> _YOUR GOAL_: When you reach the line that contains "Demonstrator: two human" in the data below, start reproducing lines exactly, and stop after the line that contains "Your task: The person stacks".

(Collected data)
——————————
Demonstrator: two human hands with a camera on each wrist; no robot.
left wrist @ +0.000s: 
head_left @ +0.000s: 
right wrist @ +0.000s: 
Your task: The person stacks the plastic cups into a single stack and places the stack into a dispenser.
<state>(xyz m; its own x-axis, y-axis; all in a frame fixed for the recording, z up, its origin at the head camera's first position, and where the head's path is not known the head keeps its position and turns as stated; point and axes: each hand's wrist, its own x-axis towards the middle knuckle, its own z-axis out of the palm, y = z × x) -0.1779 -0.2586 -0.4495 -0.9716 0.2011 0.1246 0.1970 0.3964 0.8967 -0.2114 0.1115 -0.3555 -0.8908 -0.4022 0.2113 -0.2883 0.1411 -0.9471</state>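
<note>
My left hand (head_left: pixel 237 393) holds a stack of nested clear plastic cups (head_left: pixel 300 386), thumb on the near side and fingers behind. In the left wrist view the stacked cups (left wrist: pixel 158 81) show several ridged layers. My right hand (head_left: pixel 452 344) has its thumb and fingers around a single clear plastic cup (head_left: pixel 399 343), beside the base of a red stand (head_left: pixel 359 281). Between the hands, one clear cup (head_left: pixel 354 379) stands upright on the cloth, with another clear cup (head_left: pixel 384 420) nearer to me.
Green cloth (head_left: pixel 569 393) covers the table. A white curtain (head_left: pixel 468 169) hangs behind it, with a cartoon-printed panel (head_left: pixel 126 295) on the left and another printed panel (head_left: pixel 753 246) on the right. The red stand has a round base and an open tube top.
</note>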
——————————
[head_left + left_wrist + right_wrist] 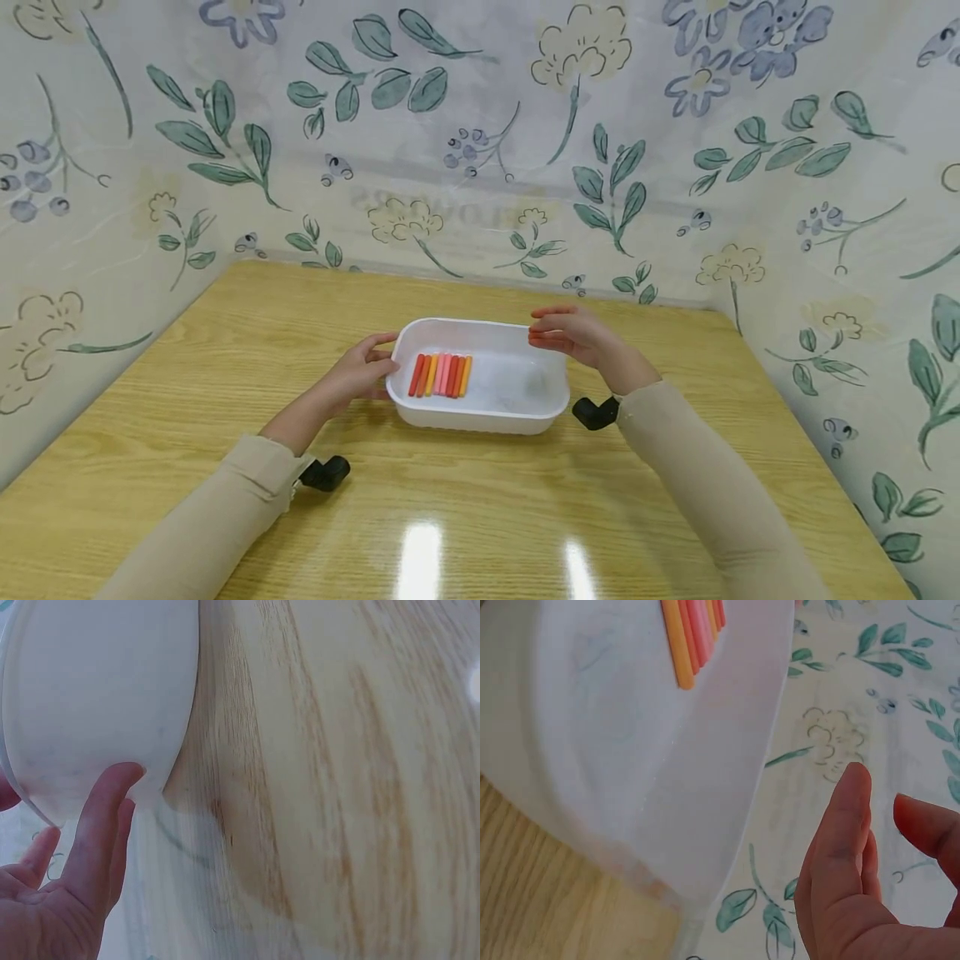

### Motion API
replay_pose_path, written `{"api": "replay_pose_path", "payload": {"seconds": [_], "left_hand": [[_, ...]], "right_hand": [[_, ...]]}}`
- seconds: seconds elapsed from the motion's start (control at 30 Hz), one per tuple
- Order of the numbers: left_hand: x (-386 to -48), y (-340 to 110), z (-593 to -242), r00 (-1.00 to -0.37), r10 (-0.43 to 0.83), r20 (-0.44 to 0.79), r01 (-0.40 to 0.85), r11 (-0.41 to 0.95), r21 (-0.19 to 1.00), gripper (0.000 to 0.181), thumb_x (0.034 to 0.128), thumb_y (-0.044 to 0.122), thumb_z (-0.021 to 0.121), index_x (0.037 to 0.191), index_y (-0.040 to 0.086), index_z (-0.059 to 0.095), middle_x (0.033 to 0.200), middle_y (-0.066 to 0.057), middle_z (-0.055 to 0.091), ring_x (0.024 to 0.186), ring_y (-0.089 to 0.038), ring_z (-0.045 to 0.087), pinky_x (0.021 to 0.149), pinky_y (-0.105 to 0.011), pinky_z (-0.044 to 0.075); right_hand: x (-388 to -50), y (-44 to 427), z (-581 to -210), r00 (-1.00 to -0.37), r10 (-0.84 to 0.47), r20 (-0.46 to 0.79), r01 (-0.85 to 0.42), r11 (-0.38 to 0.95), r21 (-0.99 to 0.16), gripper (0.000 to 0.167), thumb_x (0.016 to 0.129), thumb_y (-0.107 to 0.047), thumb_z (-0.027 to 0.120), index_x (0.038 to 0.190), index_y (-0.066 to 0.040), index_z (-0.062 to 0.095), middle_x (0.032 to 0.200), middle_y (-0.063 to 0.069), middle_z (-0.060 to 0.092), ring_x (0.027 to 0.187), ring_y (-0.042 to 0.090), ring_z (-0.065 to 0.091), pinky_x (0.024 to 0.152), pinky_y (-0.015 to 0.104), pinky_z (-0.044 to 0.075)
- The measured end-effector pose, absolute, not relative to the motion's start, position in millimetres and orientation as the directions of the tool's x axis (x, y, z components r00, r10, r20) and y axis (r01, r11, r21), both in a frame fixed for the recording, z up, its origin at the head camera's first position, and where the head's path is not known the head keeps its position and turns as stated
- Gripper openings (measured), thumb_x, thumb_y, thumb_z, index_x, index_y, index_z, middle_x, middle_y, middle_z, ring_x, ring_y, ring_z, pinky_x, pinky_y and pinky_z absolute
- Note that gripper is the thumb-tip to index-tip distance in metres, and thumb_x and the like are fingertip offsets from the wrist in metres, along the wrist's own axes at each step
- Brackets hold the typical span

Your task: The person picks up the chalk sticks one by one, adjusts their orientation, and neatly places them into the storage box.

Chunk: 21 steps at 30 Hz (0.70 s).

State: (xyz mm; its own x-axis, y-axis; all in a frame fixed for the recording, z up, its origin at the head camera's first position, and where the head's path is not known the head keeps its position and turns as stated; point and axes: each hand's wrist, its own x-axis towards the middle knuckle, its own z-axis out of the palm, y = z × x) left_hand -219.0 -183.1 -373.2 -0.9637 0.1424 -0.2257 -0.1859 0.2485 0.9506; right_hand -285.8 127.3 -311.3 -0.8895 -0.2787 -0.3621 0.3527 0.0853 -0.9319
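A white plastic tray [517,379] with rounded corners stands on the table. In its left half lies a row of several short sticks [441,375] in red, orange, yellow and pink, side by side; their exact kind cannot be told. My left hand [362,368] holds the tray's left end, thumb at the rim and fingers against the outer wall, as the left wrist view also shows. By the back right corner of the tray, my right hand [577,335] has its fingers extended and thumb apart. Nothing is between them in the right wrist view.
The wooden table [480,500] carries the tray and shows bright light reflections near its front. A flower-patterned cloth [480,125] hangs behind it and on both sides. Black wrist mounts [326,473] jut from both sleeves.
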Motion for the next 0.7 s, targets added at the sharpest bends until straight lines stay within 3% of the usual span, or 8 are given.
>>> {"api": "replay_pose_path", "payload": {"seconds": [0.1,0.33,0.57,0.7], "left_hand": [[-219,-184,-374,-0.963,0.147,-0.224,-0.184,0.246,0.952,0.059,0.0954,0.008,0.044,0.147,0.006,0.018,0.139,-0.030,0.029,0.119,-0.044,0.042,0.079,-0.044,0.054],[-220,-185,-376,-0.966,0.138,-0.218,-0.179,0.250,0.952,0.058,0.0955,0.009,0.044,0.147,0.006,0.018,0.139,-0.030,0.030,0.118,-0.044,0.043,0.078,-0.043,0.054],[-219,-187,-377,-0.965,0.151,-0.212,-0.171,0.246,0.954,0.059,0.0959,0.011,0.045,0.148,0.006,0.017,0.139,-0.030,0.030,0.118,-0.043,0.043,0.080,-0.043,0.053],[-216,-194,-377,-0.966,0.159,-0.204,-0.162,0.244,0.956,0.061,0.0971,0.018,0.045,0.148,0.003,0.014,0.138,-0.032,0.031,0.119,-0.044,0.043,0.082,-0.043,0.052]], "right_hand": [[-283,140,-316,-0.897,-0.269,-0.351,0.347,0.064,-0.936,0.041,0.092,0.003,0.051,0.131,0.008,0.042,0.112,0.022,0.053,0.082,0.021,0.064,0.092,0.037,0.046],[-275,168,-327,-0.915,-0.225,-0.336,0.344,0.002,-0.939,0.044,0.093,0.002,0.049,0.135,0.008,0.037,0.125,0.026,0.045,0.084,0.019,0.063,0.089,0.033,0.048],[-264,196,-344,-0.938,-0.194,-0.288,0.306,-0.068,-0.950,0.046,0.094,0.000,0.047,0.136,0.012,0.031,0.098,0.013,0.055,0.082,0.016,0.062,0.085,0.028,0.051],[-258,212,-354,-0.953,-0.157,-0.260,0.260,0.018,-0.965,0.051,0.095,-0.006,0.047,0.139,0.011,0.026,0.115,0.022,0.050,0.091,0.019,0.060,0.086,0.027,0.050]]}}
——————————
> _RESULT FOR THIS EXERCISE_:
Demonstrator: two human hands with a camera on each wrist; no robot.
left wrist @ +0.000s: 
head_left @ +0.000s: 
right wrist @ +0.000s: 
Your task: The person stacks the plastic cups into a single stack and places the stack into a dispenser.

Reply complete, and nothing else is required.